--- WHAT TO DO ---
Report each line of the entries below that includes "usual".

[[ EXTRACTED INFORMATION, beginning ]]

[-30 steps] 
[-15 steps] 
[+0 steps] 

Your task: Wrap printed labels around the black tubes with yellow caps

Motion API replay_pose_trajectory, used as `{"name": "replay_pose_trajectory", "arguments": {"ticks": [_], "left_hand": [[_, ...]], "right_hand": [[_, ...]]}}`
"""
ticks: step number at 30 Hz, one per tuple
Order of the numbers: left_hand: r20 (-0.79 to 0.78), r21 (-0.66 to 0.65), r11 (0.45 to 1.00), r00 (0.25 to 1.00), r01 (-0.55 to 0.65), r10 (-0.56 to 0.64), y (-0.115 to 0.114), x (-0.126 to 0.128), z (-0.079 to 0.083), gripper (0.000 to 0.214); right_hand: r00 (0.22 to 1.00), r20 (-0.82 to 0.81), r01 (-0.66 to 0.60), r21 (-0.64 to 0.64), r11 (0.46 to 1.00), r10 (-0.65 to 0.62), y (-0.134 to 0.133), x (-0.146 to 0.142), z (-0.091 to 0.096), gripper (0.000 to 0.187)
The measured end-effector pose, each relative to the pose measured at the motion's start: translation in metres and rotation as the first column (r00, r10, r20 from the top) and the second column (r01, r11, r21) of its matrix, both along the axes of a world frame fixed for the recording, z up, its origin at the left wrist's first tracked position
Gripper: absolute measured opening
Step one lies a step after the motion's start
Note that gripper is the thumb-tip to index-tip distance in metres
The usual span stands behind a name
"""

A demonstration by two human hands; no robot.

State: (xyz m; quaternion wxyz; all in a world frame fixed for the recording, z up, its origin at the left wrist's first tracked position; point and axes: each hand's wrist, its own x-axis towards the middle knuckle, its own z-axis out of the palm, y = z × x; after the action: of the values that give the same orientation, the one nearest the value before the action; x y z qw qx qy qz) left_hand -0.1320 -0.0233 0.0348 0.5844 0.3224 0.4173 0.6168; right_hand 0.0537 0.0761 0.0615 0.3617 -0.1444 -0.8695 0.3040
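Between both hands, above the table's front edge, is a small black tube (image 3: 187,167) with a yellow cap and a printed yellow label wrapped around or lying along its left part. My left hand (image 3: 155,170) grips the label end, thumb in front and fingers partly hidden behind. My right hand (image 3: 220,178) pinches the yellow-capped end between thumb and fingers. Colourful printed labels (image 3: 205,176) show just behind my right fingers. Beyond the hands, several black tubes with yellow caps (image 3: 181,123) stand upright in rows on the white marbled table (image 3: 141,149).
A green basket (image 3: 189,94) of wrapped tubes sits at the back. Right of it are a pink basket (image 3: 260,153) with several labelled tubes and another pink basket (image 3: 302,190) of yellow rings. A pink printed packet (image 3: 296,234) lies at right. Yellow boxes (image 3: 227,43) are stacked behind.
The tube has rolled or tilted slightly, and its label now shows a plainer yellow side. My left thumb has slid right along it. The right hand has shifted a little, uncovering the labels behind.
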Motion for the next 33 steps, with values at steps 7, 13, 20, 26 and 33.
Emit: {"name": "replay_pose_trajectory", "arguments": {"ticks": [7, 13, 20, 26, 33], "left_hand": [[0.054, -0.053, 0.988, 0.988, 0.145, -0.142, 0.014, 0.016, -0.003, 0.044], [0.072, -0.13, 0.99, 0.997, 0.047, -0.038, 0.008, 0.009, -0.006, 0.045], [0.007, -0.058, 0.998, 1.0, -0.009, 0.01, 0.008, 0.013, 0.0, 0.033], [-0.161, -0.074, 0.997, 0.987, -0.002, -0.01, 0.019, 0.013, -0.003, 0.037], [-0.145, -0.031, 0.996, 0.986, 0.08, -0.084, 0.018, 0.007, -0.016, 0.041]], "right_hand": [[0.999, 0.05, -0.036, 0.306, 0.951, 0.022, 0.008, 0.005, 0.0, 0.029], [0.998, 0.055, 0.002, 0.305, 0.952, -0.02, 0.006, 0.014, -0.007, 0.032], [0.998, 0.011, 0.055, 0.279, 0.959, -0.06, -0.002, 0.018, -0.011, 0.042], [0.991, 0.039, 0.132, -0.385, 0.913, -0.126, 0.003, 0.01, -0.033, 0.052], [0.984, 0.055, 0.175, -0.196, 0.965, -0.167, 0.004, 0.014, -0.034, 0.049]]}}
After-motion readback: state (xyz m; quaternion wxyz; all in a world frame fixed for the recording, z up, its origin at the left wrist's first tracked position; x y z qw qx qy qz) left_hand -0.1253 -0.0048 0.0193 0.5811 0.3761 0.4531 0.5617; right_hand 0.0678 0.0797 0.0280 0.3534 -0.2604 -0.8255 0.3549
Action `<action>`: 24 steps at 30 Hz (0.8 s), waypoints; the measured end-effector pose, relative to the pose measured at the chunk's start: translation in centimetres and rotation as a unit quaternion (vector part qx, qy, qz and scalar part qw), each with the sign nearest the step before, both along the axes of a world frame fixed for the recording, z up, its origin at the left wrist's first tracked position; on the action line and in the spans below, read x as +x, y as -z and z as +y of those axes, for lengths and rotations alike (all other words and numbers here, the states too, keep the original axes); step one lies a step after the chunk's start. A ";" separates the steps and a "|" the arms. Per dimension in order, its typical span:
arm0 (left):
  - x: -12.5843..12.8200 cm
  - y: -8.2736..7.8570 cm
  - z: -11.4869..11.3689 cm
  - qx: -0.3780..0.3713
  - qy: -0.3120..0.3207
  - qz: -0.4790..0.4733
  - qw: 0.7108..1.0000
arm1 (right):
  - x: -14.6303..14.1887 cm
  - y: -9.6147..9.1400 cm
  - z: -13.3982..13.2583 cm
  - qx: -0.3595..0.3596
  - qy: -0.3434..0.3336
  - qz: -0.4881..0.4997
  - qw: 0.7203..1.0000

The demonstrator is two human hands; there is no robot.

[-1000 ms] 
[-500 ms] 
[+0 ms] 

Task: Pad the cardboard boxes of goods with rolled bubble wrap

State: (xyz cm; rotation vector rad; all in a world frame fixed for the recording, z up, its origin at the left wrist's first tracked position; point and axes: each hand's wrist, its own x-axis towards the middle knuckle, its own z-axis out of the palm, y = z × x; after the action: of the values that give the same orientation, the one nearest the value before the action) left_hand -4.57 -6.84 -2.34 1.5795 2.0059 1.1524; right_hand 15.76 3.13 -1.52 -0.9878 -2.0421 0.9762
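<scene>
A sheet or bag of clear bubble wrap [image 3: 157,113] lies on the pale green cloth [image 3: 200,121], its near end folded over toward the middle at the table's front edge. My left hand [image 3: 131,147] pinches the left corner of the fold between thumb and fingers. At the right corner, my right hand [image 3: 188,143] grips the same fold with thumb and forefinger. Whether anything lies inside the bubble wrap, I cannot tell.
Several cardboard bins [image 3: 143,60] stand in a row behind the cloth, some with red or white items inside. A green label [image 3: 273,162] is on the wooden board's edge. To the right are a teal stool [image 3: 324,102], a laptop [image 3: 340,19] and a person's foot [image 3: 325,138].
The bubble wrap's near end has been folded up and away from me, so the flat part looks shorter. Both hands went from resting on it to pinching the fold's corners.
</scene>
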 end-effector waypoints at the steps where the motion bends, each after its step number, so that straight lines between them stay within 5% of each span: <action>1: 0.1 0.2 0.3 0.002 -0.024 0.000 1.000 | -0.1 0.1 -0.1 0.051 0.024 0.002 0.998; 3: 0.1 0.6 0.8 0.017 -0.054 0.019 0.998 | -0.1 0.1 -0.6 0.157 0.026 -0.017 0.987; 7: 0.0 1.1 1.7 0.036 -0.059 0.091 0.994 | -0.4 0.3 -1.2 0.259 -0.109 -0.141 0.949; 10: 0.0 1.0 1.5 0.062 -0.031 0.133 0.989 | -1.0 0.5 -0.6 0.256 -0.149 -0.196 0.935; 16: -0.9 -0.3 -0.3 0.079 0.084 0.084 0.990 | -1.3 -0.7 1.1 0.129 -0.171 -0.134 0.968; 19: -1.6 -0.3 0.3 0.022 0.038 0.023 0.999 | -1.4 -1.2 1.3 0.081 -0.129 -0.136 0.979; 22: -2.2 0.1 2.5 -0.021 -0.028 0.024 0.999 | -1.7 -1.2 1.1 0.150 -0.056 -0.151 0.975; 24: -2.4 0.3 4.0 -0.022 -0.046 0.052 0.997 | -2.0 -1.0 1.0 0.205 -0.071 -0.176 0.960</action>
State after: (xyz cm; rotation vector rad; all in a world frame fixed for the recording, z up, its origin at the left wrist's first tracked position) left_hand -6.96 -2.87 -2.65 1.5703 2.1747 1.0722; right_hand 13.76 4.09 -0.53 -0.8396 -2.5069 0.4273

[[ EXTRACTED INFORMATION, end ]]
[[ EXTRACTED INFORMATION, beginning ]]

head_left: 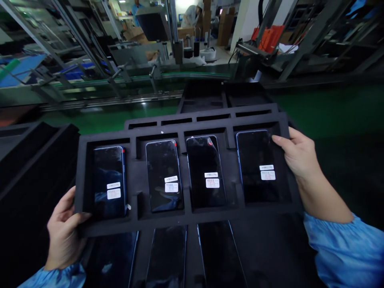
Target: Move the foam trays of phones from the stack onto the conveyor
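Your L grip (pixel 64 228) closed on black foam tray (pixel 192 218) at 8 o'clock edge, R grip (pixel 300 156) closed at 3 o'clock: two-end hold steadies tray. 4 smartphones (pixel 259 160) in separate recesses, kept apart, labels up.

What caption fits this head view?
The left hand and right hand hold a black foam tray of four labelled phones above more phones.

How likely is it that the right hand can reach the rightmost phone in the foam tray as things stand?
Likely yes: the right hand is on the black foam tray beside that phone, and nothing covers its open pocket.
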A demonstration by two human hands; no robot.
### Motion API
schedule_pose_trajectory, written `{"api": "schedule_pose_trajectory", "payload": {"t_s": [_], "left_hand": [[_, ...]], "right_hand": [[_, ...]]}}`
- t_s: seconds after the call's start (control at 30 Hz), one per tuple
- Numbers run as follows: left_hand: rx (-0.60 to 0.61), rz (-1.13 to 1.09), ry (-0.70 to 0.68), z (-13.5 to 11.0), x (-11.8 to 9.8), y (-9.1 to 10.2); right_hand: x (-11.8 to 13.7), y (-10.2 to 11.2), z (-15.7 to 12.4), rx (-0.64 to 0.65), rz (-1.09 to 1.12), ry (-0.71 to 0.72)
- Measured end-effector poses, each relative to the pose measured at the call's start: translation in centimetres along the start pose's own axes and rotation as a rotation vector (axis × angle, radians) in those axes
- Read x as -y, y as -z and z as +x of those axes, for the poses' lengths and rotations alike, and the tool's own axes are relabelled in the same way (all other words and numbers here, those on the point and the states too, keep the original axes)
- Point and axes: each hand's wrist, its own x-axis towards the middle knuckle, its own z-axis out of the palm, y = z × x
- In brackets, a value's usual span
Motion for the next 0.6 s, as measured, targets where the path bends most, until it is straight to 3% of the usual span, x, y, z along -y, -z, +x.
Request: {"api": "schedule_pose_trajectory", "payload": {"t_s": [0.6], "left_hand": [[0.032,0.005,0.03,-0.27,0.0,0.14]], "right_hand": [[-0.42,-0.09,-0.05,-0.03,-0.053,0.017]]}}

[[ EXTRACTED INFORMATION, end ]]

--- SOLUTION ---
The usual span stands behind a name
- In brackets, a value's usual span
Motion for the next 0.6 s, as measured, targets where the path bends most, until it is straight to 3% of the usual span, x, y, z along -y, -z, +x.

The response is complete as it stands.